If you've been reading the finance pages recently, you will have noticed that JC Penney fired its snazzy ex-Apple CEO and--as Walmart says--rolled back his everyday low price policies. In fact, it's JC Penney once again, not jcp. According to the various post-mortems, customers LIKE sales, even if the sales are on artificially inflated prices. Here's an actual example from my own single jcp experience. I LIKE the idea of everyday low prices. So I bought a basic tank top, the black stretchy kind. At jcp, it was $5 or $6 dollars. I love it! Now, it is $12. Oh, but I got a coupon for 20% off. Thanks.

I wrote a few days ago about the psychology of grading points. I am going to try the 1000 point system next semester, whereby everything will be worth 10x more than now and be divided by 10 in the grand finale. Interestingly, one commenter suggested that the 1000 point system enables the students to get more points. Perhaps that's true, since there are more fine points in between. However, it works the other way too, whereby students can get fewer points. For instance, I have 20 one-point assignments. I give the students points for doing them. They are very short assignments, designed to keep students doing SOMETHING in between more major assignments.

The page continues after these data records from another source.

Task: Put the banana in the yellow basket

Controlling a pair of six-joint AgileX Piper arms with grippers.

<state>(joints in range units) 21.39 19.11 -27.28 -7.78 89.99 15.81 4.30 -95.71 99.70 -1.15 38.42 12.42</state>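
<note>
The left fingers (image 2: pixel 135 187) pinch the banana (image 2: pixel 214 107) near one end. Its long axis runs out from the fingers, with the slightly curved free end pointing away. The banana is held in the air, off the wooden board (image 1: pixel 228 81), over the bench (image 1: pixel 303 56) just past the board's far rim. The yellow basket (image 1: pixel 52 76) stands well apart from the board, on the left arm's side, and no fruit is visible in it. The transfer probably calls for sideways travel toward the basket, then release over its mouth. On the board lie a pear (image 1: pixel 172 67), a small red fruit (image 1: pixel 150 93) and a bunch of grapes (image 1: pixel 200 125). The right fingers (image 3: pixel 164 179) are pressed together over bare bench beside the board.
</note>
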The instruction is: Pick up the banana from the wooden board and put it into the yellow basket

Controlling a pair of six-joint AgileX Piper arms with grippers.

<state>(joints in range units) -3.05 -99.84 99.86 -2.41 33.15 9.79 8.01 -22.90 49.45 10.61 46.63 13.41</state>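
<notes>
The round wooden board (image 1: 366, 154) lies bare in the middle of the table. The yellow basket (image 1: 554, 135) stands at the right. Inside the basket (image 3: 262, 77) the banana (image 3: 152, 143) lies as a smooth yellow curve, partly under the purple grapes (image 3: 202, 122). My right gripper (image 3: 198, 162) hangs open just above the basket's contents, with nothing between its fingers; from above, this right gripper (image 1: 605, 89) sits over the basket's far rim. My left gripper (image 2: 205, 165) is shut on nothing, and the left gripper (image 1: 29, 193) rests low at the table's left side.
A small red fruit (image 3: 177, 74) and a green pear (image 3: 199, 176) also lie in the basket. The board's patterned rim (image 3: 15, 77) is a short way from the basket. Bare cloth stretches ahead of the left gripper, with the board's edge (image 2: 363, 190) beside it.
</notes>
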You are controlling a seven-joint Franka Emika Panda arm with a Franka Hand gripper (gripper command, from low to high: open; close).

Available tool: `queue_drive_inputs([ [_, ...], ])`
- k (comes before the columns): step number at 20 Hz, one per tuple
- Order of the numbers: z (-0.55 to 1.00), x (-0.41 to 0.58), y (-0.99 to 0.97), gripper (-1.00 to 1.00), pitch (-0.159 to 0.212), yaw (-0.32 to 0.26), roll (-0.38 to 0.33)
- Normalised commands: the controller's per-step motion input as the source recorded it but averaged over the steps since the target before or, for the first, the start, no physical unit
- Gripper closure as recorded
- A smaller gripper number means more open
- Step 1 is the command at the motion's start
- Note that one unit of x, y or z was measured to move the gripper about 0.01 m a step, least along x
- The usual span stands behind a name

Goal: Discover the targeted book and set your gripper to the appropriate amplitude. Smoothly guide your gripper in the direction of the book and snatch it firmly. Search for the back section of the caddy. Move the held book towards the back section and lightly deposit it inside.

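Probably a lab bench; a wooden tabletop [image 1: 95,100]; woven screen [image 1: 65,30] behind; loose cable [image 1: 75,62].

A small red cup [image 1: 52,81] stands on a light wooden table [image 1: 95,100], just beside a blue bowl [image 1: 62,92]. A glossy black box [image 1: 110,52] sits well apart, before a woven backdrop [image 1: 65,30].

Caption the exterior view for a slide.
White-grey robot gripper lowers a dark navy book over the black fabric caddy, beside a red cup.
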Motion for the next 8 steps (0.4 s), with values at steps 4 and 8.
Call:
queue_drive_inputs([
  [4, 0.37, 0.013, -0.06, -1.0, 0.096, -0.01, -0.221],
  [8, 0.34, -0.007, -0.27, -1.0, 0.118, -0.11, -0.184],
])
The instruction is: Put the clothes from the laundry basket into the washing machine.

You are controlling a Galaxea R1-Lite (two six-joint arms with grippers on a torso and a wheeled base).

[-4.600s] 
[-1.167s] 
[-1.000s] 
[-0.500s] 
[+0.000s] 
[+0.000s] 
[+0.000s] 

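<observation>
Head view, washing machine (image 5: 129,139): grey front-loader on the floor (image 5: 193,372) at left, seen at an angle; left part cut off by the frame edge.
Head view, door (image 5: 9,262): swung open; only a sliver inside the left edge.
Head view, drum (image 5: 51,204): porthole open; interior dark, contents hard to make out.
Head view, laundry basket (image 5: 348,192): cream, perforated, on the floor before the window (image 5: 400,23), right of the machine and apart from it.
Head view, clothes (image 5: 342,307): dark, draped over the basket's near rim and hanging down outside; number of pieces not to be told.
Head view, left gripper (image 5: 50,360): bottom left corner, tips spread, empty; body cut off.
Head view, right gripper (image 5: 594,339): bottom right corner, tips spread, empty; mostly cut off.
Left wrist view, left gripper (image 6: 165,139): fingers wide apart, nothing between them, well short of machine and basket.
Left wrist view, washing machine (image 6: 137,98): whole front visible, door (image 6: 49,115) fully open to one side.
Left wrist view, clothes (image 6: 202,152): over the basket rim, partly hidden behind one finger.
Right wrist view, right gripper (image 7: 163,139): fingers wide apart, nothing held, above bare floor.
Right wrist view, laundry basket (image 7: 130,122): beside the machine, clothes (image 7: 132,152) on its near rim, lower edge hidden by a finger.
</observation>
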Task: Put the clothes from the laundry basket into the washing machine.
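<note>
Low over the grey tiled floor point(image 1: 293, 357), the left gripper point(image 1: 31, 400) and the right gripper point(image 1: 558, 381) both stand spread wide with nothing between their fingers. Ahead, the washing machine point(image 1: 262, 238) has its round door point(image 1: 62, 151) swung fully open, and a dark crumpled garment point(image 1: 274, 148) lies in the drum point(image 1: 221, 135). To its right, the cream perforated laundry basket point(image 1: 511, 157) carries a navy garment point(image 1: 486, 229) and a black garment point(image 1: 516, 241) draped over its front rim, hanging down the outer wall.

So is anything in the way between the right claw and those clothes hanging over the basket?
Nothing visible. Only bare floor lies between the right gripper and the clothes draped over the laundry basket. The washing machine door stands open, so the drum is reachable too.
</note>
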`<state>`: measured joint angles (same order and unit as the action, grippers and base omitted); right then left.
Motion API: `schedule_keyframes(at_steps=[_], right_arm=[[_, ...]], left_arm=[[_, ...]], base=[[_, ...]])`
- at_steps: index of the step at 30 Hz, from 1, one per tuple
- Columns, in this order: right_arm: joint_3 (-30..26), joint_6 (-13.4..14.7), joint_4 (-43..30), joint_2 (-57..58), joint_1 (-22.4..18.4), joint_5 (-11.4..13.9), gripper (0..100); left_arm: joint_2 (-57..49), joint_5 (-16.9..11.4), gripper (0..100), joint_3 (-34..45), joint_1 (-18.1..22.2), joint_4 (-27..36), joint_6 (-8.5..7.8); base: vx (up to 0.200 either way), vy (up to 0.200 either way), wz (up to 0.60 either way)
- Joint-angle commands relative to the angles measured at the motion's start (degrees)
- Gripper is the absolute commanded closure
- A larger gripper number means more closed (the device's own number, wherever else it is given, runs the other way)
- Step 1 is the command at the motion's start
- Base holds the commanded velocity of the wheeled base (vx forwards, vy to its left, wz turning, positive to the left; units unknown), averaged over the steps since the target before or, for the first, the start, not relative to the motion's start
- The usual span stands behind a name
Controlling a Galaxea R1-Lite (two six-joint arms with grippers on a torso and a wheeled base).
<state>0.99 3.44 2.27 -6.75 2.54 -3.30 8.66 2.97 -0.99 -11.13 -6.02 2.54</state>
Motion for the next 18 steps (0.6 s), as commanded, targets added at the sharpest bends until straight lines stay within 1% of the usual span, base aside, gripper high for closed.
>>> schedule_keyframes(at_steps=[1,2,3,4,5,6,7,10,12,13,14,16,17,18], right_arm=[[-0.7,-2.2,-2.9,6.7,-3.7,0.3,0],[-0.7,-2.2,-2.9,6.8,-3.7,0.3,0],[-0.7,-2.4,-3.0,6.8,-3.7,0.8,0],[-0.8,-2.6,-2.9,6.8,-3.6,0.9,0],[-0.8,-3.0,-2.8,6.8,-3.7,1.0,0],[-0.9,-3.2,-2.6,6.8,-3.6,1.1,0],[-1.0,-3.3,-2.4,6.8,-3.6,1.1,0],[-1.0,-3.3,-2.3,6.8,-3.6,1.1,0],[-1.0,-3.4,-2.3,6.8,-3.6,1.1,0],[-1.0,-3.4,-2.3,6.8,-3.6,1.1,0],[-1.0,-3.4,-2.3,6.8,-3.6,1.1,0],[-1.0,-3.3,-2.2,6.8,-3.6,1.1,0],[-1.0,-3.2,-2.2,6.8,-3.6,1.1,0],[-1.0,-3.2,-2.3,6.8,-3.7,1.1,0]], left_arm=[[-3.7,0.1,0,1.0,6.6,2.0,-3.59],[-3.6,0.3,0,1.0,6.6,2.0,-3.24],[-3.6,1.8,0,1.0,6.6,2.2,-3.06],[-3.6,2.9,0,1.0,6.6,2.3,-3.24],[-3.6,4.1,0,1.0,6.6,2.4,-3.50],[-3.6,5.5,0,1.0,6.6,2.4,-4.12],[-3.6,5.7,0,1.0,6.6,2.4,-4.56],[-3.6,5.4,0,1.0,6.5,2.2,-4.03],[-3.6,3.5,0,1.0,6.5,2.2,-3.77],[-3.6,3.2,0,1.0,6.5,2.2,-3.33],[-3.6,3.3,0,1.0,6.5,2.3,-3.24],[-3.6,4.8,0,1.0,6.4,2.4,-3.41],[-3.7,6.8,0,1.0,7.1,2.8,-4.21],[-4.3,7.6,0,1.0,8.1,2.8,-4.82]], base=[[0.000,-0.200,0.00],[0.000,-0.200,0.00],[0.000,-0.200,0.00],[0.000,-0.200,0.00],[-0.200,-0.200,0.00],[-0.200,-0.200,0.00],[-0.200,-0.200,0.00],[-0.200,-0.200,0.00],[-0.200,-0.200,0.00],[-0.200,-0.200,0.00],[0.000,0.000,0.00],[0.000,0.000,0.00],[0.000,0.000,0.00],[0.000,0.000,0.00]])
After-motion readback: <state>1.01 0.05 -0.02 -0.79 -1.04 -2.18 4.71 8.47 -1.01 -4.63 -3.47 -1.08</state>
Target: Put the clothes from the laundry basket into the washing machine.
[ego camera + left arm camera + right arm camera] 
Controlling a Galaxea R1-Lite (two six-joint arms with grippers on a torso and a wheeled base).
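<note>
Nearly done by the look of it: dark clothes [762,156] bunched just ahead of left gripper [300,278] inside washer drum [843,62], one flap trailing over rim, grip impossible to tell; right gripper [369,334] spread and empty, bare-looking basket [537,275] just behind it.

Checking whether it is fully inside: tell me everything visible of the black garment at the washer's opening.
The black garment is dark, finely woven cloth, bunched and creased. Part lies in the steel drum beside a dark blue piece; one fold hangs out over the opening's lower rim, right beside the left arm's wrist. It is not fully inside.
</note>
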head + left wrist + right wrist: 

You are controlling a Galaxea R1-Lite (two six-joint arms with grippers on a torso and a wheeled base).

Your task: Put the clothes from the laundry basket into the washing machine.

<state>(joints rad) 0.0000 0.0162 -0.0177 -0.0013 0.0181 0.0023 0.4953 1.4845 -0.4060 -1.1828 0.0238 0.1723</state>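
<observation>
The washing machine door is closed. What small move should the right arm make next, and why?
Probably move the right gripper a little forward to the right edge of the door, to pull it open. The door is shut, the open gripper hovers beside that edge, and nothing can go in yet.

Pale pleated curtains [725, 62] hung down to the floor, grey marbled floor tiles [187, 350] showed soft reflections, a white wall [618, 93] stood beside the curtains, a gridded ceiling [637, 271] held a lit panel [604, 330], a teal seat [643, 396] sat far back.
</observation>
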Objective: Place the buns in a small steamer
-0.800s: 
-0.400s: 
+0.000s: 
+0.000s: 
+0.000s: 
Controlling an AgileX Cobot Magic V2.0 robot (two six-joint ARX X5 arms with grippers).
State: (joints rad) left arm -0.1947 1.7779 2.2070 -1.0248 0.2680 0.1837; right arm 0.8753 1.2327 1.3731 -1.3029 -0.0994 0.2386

Everyone can get 20/20--even if English is not a strong subject. That is a big chunk of a grade and can compensate for poor performance on projects and exams. I do have a small--5 point--bonus for "quality," where I look at three assignments randomly and give 1-5 points. But watch what happens when it's a 10-point assignment. While students may be more excited about an assignment that's "worth more," I would guess that I will see fewer 20/20 than I do currently. I will eliminate the extra step for me of assigning quality points. I would guess that most students will get between 6 and 8 points out of 10 under the new system. So it's more likely that students will see 70 out of 100 than 10/10. That's what happens when most people hover around the middle rather than cluster at the top.

The funny thing: when students have to divide by 10, I notice that most whip out their phones to do the calculation. That's the innumeracy I worry about.